What to produce:
Find the line with "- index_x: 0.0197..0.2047" in the entries below. Repeat it, every following line, and the line with "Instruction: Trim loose", exactly and with nothing added.

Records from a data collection

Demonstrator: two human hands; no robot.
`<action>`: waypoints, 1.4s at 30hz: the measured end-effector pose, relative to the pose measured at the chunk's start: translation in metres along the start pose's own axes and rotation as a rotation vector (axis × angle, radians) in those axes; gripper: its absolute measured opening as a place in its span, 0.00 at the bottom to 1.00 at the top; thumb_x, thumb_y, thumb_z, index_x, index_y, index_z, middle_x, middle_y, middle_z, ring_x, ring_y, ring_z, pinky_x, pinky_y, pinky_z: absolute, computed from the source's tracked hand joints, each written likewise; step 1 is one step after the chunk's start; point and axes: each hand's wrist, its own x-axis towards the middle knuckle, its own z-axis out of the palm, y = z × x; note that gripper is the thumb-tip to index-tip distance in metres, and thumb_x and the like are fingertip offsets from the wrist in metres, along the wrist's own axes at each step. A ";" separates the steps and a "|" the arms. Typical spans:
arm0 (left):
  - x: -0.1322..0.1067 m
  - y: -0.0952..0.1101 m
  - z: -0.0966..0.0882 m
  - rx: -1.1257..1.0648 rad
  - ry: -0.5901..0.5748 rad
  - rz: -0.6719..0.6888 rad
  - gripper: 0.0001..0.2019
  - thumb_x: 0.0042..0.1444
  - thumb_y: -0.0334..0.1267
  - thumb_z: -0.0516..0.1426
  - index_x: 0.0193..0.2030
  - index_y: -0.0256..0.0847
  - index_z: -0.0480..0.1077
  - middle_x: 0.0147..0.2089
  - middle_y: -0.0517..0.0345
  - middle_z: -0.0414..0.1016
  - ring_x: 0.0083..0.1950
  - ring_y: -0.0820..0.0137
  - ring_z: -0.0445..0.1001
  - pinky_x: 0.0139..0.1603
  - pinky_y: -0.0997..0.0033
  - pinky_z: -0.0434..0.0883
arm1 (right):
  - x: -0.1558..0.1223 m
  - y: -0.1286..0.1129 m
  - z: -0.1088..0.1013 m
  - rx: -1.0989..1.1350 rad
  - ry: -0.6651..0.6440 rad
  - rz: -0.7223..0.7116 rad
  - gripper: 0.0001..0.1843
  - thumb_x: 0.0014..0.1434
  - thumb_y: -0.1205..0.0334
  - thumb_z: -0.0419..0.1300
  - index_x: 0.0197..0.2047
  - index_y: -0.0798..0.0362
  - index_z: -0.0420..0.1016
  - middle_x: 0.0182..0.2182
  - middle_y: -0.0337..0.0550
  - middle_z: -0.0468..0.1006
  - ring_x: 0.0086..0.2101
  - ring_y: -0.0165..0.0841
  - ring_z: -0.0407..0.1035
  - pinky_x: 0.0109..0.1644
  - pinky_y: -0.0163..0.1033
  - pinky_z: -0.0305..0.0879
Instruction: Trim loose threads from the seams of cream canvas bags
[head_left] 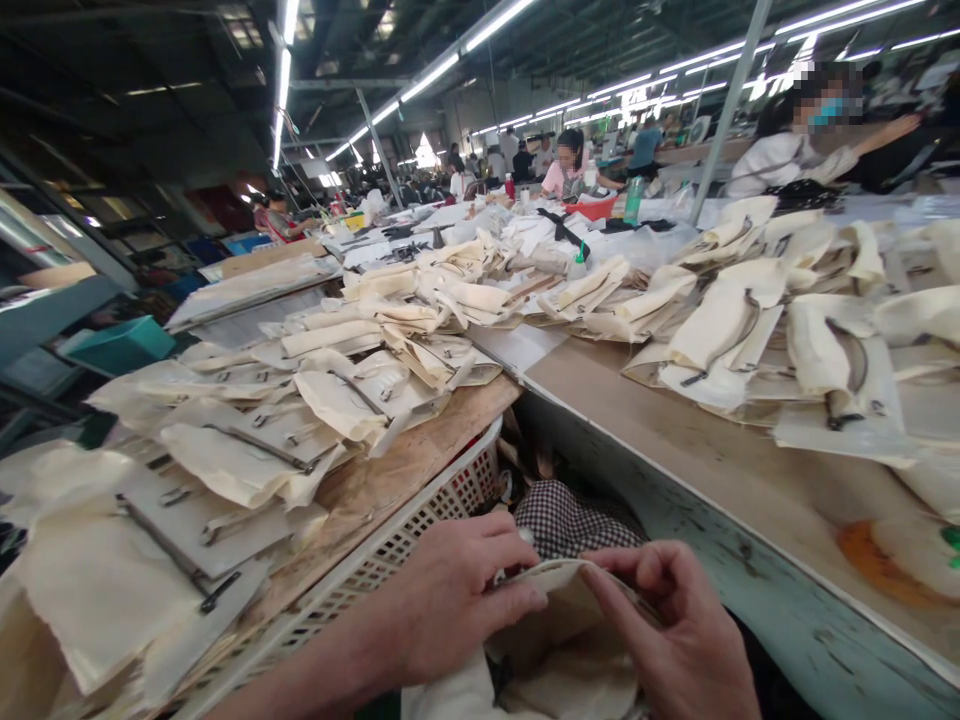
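Observation:
At the bottom of the view my left hand [450, 590] and my right hand [675, 630] both pinch the folded edge of a cream fabric piece [559, 640] held low between two tables. Fingers of both hands are closed on that edge. More of the same cream cloth hangs below the hands. A checked black-and-white fabric [562, 520] lies just behind the piece, beside a white plastic basket [420, 530].
The left table [405, 450] holds rows of cream fabric pieces clamped in metal clips [255, 445]. The right table [675, 420] carries similar stacks [742, 320]. Seated people [570, 165] work at far tables. A teal bin [120, 345] stands at the left.

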 end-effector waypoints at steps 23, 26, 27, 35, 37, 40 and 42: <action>0.044 -0.008 0.008 -0.061 -0.070 0.235 0.12 0.63 0.41 0.57 0.32 0.37 0.75 0.32 0.60 0.72 0.33 0.74 0.69 0.33 0.78 0.62 | 0.002 -0.004 0.000 -0.060 -0.083 -0.030 0.20 0.56 0.51 0.66 0.26 0.48 0.59 0.33 0.43 0.83 0.35 0.35 0.77 0.41 0.35 0.73; 0.050 -0.006 0.008 0.001 -0.098 0.250 0.13 0.64 0.40 0.54 0.32 0.38 0.74 0.31 0.60 0.72 0.33 0.74 0.69 0.34 0.78 0.61 | 0.009 -0.005 -0.002 -0.071 -0.120 -0.046 0.16 0.58 0.50 0.64 0.28 0.49 0.64 0.36 0.45 0.83 0.37 0.36 0.78 0.42 0.36 0.73; 0.052 -0.006 0.008 0.021 -0.096 0.254 0.13 0.65 0.38 0.52 0.33 0.38 0.74 0.32 0.59 0.72 0.33 0.73 0.69 0.35 0.77 0.61 | 0.012 -0.005 -0.003 -0.082 -0.133 -0.047 0.15 0.59 0.49 0.63 0.31 0.49 0.66 0.37 0.45 0.83 0.38 0.36 0.78 0.43 0.36 0.74; 0.076 -0.018 0.002 -0.019 -0.005 0.072 0.14 0.59 0.36 0.51 0.24 0.37 0.70 0.23 0.62 0.68 0.27 0.74 0.61 0.28 0.75 0.56 | 0.007 -0.013 -0.006 -0.498 -0.025 -0.504 0.18 0.64 0.49 0.56 0.53 0.45 0.75 0.50 0.45 0.80 0.50 0.43 0.74 0.57 0.46 0.69; 0.084 -0.022 0.000 -0.032 0.014 0.046 0.13 0.58 0.35 0.51 0.25 0.37 0.71 0.23 0.62 0.68 0.27 0.74 0.62 0.28 0.75 0.56 | -0.004 -0.013 0.004 -0.410 -0.146 -0.586 0.20 0.63 0.41 0.54 0.48 0.41 0.79 0.42 0.42 0.83 0.44 0.43 0.77 0.56 0.46 0.70; 0.100 -0.024 -0.003 -0.071 0.035 0.002 0.10 0.54 0.34 0.52 0.26 0.36 0.71 0.23 0.61 0.69 0.28 0.73 0.64 0.27 0.75 0.57 | -0.008 -0.013 0.017 -0.291 -0.227 -0.532 0.27 0.59 0.31 0.51 0.41 0.41 0.81 0.32 0.39 0.83 0.37 0.41 0.78 0.56 0.46 0.70; 0.109 -0.022 -0.006 -0.111 0.036 -0.031 0.08 0.51 0.33 0.52 0.25 0.36 0.70 0.23 0.61 0.69 0.27 0.72 0.66 0.26 0.75 0.58 | 0.003 -0.016 0.016 -0.188 -0.168 -0.369 0.29 0.59 0.31 0.50 0.36 0.45 0.80 0.27 0.39 0.81 0.31 0.39 0.77 0.48 0.43 0.73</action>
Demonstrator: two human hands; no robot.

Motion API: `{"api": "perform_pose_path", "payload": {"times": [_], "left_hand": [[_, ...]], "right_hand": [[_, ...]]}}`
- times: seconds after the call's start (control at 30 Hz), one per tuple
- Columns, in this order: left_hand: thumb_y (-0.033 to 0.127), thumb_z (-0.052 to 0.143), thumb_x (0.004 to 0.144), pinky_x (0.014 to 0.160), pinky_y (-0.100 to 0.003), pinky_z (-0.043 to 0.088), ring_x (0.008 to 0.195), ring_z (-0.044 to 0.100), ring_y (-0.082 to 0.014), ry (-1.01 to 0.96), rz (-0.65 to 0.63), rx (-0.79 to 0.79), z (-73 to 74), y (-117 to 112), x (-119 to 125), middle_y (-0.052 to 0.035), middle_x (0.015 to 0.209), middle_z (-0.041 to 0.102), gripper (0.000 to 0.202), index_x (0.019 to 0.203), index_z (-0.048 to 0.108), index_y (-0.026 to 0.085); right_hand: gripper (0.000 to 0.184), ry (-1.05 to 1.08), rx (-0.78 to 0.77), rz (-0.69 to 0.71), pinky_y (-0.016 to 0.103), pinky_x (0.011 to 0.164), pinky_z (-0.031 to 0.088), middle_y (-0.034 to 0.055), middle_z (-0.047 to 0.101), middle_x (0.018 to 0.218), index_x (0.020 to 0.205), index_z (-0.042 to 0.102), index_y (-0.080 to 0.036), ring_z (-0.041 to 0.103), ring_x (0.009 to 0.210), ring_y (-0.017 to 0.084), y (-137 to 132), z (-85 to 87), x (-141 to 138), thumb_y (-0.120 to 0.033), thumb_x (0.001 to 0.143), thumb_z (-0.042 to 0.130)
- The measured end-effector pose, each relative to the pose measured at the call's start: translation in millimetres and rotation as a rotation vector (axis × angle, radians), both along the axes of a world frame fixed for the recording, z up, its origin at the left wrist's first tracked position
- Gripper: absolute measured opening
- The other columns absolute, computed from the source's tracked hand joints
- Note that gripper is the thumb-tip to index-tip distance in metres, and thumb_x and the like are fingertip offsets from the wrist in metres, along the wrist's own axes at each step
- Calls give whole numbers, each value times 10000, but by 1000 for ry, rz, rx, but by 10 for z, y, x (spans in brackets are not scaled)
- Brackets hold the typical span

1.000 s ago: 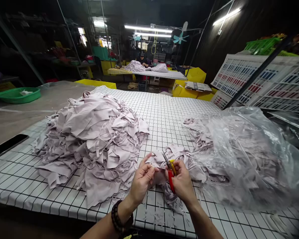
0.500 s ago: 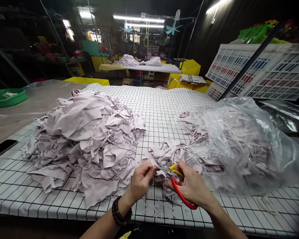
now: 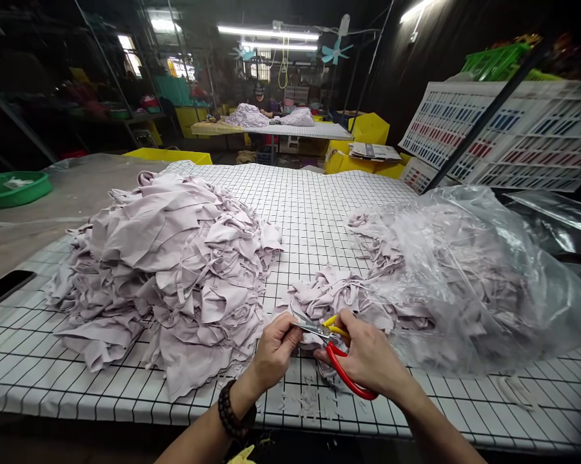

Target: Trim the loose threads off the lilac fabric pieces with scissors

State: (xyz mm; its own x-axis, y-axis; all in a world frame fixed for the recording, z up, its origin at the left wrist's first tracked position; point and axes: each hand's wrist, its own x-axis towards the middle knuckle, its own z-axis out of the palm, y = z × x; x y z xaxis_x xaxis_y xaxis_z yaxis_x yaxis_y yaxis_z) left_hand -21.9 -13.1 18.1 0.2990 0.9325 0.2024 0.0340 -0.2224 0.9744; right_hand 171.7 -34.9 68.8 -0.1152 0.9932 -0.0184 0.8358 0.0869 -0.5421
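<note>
A pale lilac-grey fabric piece (image 3: 309,340), mostly hidden, lies at the fingertips just in from the table's near edge, roughly midway along it. The left hand (image 3: 275,348) has thumb and fingers pinched together, apparently on this piece. The right hand (image 3: 370,354) is curled around the red and yellow handles of metal-bladed scissors (image 3: 325,331), its grip partly spread; the blades are slightly parted, reaching the left fingertips, so the cut at this spot looks unfinished.

Small pale fabric snippets (image 3: 309,403) lie scattered toward the near edge, a sign that some cutting is already done. Loose lilac-grey fabric (image 3: 329,287) lies just beyond the hands and runs into a crumpled clear plastic bag (image 3: 488,277) at the table's right edge, partly covering more of the same cloth. A large heap of lilac-grey fabric pieces (image 3: 174,245) fills the left half, reaching near the front edge. Plenty of cloth lies on both sides, but which is finished and which is left cannot be told.

All this rests on a table with a white, black-gridded cover (image 3: 309,212). A dark phone (image 3: 4,290) lies at its left edge.
</note>
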Motion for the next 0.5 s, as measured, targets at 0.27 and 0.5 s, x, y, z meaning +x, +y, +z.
{"api": "perform_pose_path", "payload": {"times": [0.27,0.5], "left_hand": [[284,462,918,676,-260,373,720,488,-148,6,-26,27,-35,10,1,-30,755,518,230,763,589,171],[293,474,914,668,-256,370,714,486,-146,-2,-54,17,-28,9,-17,-30,746,515,232,764,592,161]], "right_hand": [[390,-19,-17,20,252,535,308,-19,602,704,777,402,-242,526,614,166,4,19,-36,-475,666,695],[380,-42,-22,52,253,535,292,-29,590,677,767,373,-241,512,599,164,8,21,-25,-466,691,669]]}}
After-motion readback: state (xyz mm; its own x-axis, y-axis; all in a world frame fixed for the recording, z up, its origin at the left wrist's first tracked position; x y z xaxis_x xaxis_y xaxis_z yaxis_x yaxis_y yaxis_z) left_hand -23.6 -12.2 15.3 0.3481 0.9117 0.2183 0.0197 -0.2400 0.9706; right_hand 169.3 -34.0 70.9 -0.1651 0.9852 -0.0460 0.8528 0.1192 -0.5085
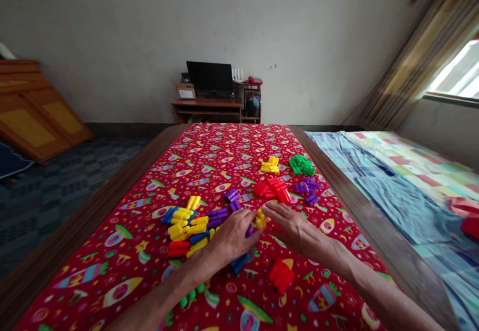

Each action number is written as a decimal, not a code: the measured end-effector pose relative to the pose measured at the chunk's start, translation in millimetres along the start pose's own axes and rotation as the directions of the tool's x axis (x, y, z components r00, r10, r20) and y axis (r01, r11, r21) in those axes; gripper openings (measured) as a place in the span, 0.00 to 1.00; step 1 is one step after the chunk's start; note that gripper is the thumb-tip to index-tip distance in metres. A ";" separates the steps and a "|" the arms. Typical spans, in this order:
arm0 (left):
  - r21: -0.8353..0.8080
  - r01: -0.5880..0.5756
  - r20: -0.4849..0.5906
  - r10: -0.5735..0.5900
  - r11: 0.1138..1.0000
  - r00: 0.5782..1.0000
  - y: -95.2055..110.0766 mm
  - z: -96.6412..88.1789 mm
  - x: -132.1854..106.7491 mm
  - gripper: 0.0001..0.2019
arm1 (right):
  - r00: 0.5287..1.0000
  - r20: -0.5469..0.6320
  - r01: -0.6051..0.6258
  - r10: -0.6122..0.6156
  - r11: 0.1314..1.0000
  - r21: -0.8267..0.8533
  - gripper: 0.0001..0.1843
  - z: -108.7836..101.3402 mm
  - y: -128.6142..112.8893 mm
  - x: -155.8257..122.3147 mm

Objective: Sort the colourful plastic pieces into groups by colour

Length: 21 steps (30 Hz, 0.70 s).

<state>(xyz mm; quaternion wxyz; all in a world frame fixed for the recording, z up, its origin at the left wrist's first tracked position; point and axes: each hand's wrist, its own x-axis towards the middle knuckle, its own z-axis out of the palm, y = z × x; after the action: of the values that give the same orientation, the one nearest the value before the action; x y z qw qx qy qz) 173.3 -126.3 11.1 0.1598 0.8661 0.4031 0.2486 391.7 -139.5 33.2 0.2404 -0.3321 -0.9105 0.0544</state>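
Between my two hands is a small yellow plastic building block [261,219], with rounded tube-like parts. My left hand [235,234] has its fingertips and thumb around the block's left side. A purple block [249,230] shows partly under that palm. Just right of the yellow block, my right hand [294,226] has its fingers stretched out, palm down, holding nothing I can see. Left of my left hand lies a mixed heap of yellow blocks [181,216], purple blocks [217,216] and red blocks [178,248]. A blue block [240,262] is partly hidden below my left wrist.
Sorted groups lie farther right: red blocks [275,190], yellow blocks [270,164], green blocks [301,164] and purple blocks [308,190]. Another red cluster [281,275] is nearer me. A red patterned cloth [220,171] covers the table. A bed [396,191] stands at right.
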 end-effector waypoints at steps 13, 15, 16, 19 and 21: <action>0.088 0.022 -0.254 0.001 0.996 0.967 -29.1 -27.8 13.1 0.14 | 0.976 0.092 -0.161 0.195 0.942 -0.294 0.17 -39.5 91.8 115.1; 0.193 0.028 -0.248 0.022 0.981 0.968 -42.4 -26.2 11.5 0.15 | 0.922 0.184 -0.226 0.342 0.858 -0.462 0.16 -38.6 116.0 138.0; 0.226 0.038 -0.231 0.016 0.973 0.973 -49.8 -24.4 10.1 0.15 | 0.895 0.210 -0.242 0.393 0.825 -0.511 0.16 -35.8 124.6 147.4; 0.261 0.074 -0.142 -0.038 0.962 0.989 -70.4 -16.9 4.6 0.16 | 0.858 0.244 -0.261 0.452 0.793 -0.551 0.16 -23.6 138.1 165.2; 0.263 0.101 -0.089 -0.080 0.960 0.993 -79.3 -13.5 1.5 0.17 | 0.843 0.267 -0.265 0.468 0.791 -0.551 0.16 -17.0 141.0 169.8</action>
<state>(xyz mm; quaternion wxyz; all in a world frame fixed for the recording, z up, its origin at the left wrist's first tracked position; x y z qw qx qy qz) 117.5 -74.6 -15.1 0.0373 0.8501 0.4779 0.2179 368.6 75.6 79.8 -0.0541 -0.5381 -0.8383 -0.0688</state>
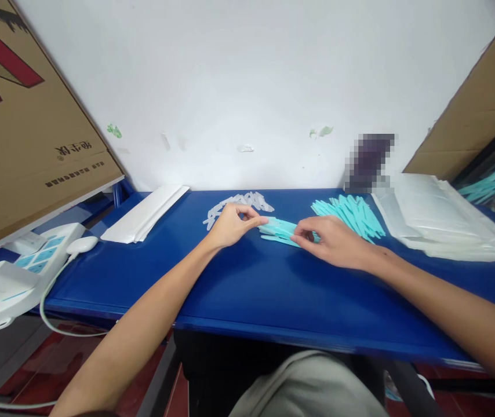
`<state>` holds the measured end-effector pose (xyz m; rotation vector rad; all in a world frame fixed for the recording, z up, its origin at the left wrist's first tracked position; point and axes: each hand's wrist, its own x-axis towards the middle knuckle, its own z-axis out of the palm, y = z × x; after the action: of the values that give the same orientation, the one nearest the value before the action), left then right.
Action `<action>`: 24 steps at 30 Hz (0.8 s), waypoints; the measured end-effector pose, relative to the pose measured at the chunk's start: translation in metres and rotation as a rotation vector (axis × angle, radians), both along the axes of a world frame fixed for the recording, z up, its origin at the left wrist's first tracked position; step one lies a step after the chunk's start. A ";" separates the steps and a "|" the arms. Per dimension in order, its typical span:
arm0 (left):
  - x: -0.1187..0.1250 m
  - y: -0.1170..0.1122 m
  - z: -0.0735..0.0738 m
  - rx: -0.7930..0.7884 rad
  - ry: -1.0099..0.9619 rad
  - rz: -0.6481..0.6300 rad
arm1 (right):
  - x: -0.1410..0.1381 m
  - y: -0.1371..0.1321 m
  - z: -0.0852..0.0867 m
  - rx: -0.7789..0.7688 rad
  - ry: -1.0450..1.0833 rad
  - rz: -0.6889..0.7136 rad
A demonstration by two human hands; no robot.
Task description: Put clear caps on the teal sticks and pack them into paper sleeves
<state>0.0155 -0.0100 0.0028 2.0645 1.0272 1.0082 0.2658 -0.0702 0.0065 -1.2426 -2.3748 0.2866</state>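
A small row of slim teal plastic sticks (280, 227) lies on the blue table between my two hands. My left hand (237, 223) is closed, its thumb and index finger pinching at the left end of these sticks. At their right end, my right hand (330, 236) has its fingers curled together on a teal stick; its fingertips partly hide the grip. Small translucent plastic pieces (251, 201) are scattered in an arc behind my left hand. Behind my right hand spreads a loose pile of more teal sticks (352, 214).
White flat sheets (145, 214) lie at the left, clear plastic bags (439, 217) at the right. A white power strip (51, 255) with a plugged-in cable sits at the left edge. Cardboard (34, 116) and a white wall (247, 87) bound the blue table (273, 307).
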 end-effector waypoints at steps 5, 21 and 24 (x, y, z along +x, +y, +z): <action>-0.013 0.009 0.000 0.071 0.068 0.124 | 0.005 0.003 0.000 0.022 -0.066 0.022; -0.167 0.072 -0.002 0.025 0.760 0.984 | 0.002 0.028 0.011 -0.200 -0.442 -0.082; -0.207 0.079 0.005 -0.219 0.809 0.941 | -0.016 0.045 0.026 -0.260 -0.576 0.003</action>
<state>-0.1913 0.0690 0.0075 1.7830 2.5309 0.3369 0.2502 -0.0254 0.0325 -1.6143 -2.8921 0.2721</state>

Result for this task:
  - index_x: 0.0197..0.2047
  - index_y: -0.0798..0.0362
  - index_z: -0.0420..0.1016
  - middle_x: 0.0182..0.2182
  - middle_y: -0.0337..0.0550
  - middle_z: -0.0468..0.1006
  - ring_x: 0.0086..0.2101
  - ring_y: -0.0165..0.0841
  - ring_z: -0.0407..0.1035
  - pinky_x: 0.0109..0.1644
  - pinky_y: -0.0163..0.1033
  - pinky_z: -0.0305..0.0879
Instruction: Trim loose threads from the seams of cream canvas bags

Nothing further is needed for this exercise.